The lack of investment in transportation will be felt acutely in the fast-growing outer suburbs, where congestion also is growing fastest.
According to projections by the Council of Governments, although the region's population will increase 25 percent over the next 25 years, traffic -- measured in lane miles of congestion -- will increase more than 40 percent. In the outer suburbs, congestion is projected to double.
Even some relatively new roads, such as the Fairfax County and Prince William County parkways, need substantial improvements to keep up with explosive residential growth and traffic counts.
"There's a lot of study and consternation going on," Kirby said. "When you get further out, in Fairfax and Loudoun and Charles and Frederick counties, those roads just don't have enough capacity."
On a recent morning, Grant Zachary, a commuter who uses Rolling Road every day, waited in traffic while a driver ahead of him tried to make a left turn.

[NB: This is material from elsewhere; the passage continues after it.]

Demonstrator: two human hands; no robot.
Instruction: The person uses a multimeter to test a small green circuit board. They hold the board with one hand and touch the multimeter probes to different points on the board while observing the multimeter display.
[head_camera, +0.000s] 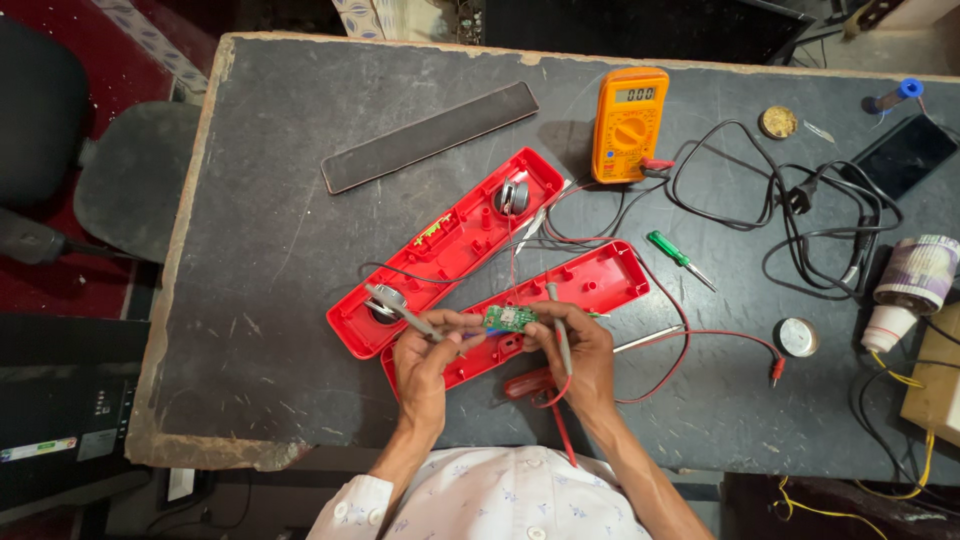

It took three to five minutes for oncoming traffic to clear. Meanwhile, traffic had come to a standstill.
In the six years he has lived in a development off Rolling Road, his short morning drive has gone from five minutes to 15.
"They need to do something," he said while picking up his dry cleaning. "It's loading up fast."
Imran, the parcel store owner, seemed resigned to her fate.
"So it's more traffic and no more roads," she said.